Exercise brief:
Please transcribe the line with "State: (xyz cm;" and the lines after it through the end of the listing below, keeping both ends and nothing more.

Information shown:
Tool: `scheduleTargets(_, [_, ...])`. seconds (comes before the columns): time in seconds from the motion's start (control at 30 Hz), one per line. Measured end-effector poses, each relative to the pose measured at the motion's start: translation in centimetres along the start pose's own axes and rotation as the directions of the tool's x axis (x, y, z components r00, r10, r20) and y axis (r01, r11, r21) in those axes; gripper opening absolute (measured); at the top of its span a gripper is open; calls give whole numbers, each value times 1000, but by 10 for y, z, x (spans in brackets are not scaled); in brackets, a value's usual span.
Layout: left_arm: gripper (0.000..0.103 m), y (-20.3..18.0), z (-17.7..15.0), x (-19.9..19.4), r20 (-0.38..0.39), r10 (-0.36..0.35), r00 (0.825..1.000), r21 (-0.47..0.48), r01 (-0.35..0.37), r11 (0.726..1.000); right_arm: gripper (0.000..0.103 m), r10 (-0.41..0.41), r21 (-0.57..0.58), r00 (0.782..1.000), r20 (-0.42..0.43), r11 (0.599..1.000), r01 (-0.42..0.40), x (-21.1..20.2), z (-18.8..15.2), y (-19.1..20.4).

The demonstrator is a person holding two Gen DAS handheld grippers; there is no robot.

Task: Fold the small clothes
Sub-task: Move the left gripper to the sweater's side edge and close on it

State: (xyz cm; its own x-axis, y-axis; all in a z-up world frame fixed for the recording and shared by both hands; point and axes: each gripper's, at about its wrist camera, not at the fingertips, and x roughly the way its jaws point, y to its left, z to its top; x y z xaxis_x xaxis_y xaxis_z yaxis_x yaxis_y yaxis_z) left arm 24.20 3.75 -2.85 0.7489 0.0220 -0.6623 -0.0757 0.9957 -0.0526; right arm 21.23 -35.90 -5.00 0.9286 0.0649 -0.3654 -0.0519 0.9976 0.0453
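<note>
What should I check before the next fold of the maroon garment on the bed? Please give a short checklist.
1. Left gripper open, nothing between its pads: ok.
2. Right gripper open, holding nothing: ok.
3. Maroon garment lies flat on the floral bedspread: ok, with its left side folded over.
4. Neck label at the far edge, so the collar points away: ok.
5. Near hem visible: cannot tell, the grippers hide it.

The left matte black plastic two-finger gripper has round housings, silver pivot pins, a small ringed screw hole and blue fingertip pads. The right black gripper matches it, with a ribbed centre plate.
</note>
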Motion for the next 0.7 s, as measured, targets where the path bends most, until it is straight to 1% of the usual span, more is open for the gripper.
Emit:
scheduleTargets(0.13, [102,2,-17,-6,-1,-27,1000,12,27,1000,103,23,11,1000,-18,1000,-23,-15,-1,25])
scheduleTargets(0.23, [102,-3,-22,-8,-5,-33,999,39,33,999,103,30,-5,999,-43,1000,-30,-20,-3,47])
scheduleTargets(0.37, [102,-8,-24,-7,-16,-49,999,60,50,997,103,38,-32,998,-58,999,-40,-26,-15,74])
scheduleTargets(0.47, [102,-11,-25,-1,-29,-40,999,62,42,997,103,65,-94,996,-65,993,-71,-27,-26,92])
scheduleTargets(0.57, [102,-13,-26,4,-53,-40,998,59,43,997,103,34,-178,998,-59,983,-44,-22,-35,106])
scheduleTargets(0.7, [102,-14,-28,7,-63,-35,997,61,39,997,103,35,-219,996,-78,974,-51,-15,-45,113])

Final answer:
State: (xyz cm; its own x-axis, y-axis; all in a z-up world frame fixed for the recording and shared by both hands; point and axes: each gripper's, at about its wrist camera, not at the fingertips, and x roughly the way its jaws point, y to its left, z to its top; x y z xaxis_x xaxis_y xaxis_z yaxis_x yaxis_y yaxis_z) left arm 24.20 3.75 -2.85 0.7489 0.0220 -0.6623 -0.0757 0.9957 -0.0526; right arm 21.23 -35.90 -5.00 0.9286 0.0649 -0.3654 -0.0519 0.9976 0.0453
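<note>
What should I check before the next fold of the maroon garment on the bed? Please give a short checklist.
1. Left gripper open, nothing between its pads: ok.
2. Right gripper open, holding nothing: ok.
3. Maroon garment lies flat on the floral bedspread: ok, with its left side folded over.
4. Neck label at the far edge, so the collar points away: ok.
5. Near hem visible: cannot tell, the grippers hide it.

The left matte black plastic two-finger gripper has round housings, silver pivot pins, a small ringed screw hole and blue fingertip pads. The right black gripper matches it, with a ribbed centre plate.
</note>
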Motion for the next 0.7 s, as measured, targets where the path bends most, until it is straight to 1% of the usual span, more is open for the gripper.
Emit:
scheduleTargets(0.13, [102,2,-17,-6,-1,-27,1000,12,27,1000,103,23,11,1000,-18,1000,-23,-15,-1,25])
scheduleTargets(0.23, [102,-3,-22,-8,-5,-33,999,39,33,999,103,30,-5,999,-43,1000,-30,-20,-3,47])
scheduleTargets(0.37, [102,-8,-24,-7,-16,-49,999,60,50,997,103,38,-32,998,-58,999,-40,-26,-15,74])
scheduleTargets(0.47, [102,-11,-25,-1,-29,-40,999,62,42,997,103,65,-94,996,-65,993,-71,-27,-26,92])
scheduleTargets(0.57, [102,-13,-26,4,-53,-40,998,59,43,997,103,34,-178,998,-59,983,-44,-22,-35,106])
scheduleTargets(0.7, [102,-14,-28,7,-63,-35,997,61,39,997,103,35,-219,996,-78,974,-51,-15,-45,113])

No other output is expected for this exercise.